# [Task item]
A faithful copy of the listing below is needed, with its pictures left out.

Content starts

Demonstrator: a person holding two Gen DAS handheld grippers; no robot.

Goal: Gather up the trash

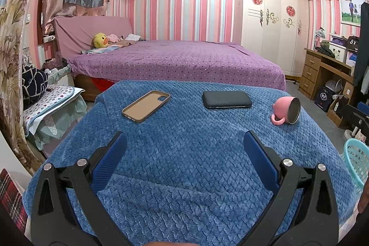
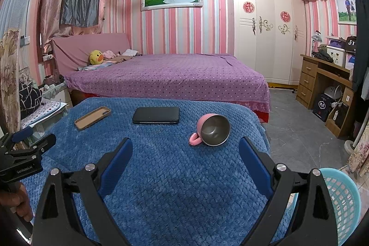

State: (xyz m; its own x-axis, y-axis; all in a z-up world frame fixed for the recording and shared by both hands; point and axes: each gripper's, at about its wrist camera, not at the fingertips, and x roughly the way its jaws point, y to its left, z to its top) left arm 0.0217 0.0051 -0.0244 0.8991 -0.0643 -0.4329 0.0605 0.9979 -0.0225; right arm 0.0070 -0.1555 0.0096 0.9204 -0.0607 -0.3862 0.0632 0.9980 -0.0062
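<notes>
Three items are laid out on the blue blanket [image 1: 184, 153]: a tan phone case [image 1: 146, 105], a black phone [image 1: 227, 99] and a pink cup [image 2: 211, 130] tipped on its side with its steel inside shown to the right wrist camera. Both claws are held spread wide with nothing between the blue pads. The left gripper [image 1: 184, 149] is poised over the near part of the blanket, with the case ahead to its left, the phone ahead to its right, and the cup farther right, well apart from its fingers. The right gripper [image 2: 185, 155] is set just behind the cup, which lies slightly right of centre between the fingertips, untouched. A turquoise basket [image 2: 343, 202] is seen beside the blanket at lower right.
</notes>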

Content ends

# [Solution for this problem]
Demonstrator: a person holding two Gen DAS handheld grippers; no robot.

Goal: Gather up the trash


State: (xyz m; its own x-axis, y-axis; all in a z-up world frame fixed for the recording and shared by both hands; point and axes: each gripper's, at about its wrist camera, not at the fingertips, and x roughly the way its jaws point, y to its left, z to its top) left arm 0.0217 0.0051 -0.0244 0.8991 -0.0643 -0.4329 0.0605 0.9979 -0.0225; right arm 0.0070 -0.1555 0.0096 0.9204 -0.0607 -0.3862 0.0632 0.9980 -0.0062
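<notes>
Three items are laid out on the blue blanket [image 1: 184, 153]: a tan phone case [image 1: 146, 105], a black phone [image 1: 227, 99] and a pink cup [image 2: 211, 130] tipped on its side with its steel inside shown to the right wrist camera. Both claws are held spread wide with nothing between the blue pads. The left gripper [image 1: 184, 149] is poised over the near part of the blanket, with the case ahead to its left, the phone ahead to its right, and the cup farther right, well apart from its fingers. The right gripper [image 2: 185, 155] is set just behind the cup, which lies slightly right of centre between the fingertips, untouched. A turquoise basket [image 2: 343, 202] is seen beside the blanket at lower right.
</notes>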

This concludes the output.